Would you set down the lines running from the one that holds "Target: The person" to the final line of the listing, both included, exactly and with no others?

Start of Block

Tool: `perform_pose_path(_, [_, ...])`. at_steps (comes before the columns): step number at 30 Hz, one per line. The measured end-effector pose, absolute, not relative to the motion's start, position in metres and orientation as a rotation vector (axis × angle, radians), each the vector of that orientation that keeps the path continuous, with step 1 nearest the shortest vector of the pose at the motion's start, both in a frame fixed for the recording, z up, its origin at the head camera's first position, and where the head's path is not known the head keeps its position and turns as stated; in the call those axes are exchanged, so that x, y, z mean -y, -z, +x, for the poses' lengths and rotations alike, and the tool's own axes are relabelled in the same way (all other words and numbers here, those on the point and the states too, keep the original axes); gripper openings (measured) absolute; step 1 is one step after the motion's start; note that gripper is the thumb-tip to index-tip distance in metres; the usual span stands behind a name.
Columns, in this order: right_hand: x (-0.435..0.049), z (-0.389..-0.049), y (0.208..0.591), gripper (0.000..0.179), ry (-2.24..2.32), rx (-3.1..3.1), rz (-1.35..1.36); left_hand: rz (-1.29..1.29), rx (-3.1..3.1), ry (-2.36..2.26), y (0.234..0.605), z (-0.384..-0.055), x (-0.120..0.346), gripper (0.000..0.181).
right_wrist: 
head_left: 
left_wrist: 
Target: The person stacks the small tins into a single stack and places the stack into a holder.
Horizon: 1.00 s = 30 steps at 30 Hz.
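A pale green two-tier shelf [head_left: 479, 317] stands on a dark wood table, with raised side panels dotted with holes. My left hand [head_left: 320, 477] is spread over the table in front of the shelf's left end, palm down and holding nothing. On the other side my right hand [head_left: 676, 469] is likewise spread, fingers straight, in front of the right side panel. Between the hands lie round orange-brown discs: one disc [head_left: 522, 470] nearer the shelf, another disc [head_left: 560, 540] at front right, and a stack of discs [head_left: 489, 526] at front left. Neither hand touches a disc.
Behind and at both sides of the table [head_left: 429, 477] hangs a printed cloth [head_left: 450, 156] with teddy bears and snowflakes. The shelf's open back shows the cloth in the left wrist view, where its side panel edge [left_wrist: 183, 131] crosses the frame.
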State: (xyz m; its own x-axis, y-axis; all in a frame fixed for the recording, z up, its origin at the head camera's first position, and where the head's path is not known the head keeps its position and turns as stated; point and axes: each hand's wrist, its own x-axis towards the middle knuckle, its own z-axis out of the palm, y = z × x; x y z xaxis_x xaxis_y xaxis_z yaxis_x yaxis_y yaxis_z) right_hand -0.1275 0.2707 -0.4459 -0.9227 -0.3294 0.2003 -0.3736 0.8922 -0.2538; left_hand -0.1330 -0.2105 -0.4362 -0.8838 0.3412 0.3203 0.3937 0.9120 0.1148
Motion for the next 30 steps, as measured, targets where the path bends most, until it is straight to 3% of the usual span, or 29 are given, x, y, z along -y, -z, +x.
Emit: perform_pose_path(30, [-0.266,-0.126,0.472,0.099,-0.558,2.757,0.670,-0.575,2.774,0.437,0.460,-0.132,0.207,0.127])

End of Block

=== Solution for this problem ===
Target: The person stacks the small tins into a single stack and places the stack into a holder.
Horizon: 1.00 s = 30 steps at 30 Hz.
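A pale green two-tier shelf [head_left: 479, 317] stands on a dark wood table, with raised side panels dotted with holes. My left hand [head_left: 320, 477] is spread over the table in front of the shelf's left end, palm down and holding nothing. On the other side my right hand [head_left: 676, 469] is likewise spread, fingers straight, in front of the right side panel. Between the hands lie round orange-brown discs: one disc [head_left: 522, 470] nearer the shelf, another disc [head_left: 560, 540] at front right, and a stack of discs [head_left: 489, 526] at front left. Neither hand touches a disc.
Behind and at both sides of the table [head_left: 429, 477] hangs a printed cloth [head_left: 450, 156] with teddy bears and snowflakes. The shelf's open back shows the cloth in the left wrist view, where its side panel edge [left_wrist: 183, 131] crosses the frame.
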State: (xyz m; its own x-axis, y-axis; all in a frame fixed for the recording, z up, its origin at the head camera's first position, and where the head's path is not known the head keeps its position and turns as stated; point and axes: each hand's wrist, its own x-axis towards the middle knuckle, its own z-axis out of the palm, y = z × x; x y z xaxis_x xaxis_y xaxis_z yaxis_x yaxis_y yaxis_z) right_hand -0.1275 0.2707 -0.4459 -0.9227 -0.3294 0.2003 -0.3736 0.8922 -0.2538; left_hand -0.1330 -0.2105 -0.4362 -0.8838 0.3412 0.3203 0.3937 0.9120 0.1148
Motion for the next 30 steps, as measured, targets where the path bends most, until it is straight to 3% of the usual span, or 29 are given, x, y, z along -y, -z, +x.
Emit: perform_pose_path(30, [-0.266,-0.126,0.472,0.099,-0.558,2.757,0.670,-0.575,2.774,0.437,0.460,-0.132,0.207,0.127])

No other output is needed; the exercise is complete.